António Vieira was a defender of the Jews and New Christians in Portugal and of the Indians in Brazil, having just joined” the Coimbra Inquisition on October 1, 65 so that, according to private cars, forever with active and passive voice and of the power to preach, and a prisoner in the college or house of his religion which the Holy Office orders him, and from which, without his order, he will not leave”. Vieira was worthy of the protection of the Pope of Rome to get out of prison, restarting his fight for freedom and for the Portugal he imagined. That’s what he did, through the word, until he died.
He wrote about the misfortunes he saw in the governance of the kingdom: “May God help us to wake up from the lethargy in which he comforts”. Or further on: “Of the victories of France, and the desperation to which the Dutch can, I make the same consideration as yours; but our carelessness is of no avail. It feels like we’re into this world.

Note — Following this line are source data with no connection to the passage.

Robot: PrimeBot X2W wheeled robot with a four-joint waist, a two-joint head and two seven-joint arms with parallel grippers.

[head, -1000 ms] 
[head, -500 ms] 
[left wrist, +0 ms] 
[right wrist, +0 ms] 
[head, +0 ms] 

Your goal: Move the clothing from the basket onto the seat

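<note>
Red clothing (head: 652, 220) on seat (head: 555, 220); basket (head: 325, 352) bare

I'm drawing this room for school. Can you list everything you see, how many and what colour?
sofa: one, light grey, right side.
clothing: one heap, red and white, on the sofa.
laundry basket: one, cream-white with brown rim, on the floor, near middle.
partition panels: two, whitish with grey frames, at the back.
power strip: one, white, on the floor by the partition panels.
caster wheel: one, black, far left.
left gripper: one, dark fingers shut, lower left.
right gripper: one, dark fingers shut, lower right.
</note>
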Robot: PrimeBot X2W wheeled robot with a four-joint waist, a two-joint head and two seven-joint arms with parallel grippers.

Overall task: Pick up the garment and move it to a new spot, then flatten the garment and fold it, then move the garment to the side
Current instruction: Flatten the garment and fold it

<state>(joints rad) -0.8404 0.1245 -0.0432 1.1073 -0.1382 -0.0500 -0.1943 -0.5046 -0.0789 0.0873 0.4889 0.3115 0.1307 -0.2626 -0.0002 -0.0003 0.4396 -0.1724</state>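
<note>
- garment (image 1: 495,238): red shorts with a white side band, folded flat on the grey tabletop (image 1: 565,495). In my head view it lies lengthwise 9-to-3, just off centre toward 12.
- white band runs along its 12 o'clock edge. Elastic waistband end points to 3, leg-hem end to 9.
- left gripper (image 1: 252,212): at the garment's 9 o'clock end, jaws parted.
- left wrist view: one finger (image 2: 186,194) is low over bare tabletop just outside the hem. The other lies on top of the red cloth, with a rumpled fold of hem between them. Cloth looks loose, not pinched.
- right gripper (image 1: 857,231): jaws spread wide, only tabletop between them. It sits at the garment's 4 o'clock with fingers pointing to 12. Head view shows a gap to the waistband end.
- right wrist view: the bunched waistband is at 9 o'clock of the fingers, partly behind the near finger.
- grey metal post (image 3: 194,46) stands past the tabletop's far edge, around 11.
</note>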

I say to you, I want myself somewhere, if there is so remote, where the name of Portugal is not heard or known. I tremble at the post office that comes from there, because they all come after the reason for pain and without this government we read a new one of taste or hope”.
Recently, resurrected heralds of modern minorities vandalized a statue of António Vieira in Lisbon, which Vieira commented in some anticipation: “For if it was resurrected in the Gospel that, by curing Christ of all kinds of infirmities while being dead, no madman was healed.” Perhaps others can make most of the mistakes publicized as sermons when the Indians say that: ”Many have a lot of nature, but for lack of culture that nature is very rude. If the Portuguese have less greed, and therefore less Indians, they will have more understanding.”
Or did these people write no, these people do not have vices, nor the embarrassments of conscience, with which men of conscience live on the side, because in them you neither have nor envy, nor have the greatest, Nor covetousness, nor ambition, greater nor restitution, nor demands, nor inheritances, nor testaments, we have as moral certainty that every Indian who dies with the sacraments is saved, and this is how the quietness and tranquility, and the piety with which we see him, show.”
Or when: “They are all black, but only in this accident do they distinguish themselves from the Europeans. They have great judgment and skill, and all the politics that fits in people without faith and without much wealth, which is what nature teaches.”
“There are clerics and canons here as black as jet, but so composed, so authoritative, so learned, so great musicians, so discreet and well-bred, that they can make the envy of those we see there in our cathedrals.”
Father António Vieira was a shining star in the black sky of Portuguese decadence. Today I eat a lot and according to him: “little of this or little sense must have those who take part in the present government, and I only apologize for not having seen more of the world than from Lisbon to Belém.” Or again: “Portugal sir, you are in the most miserable state in which I have never known or considered you, and the greatest misery is deceit and the greatest war is our misunderstood peace”.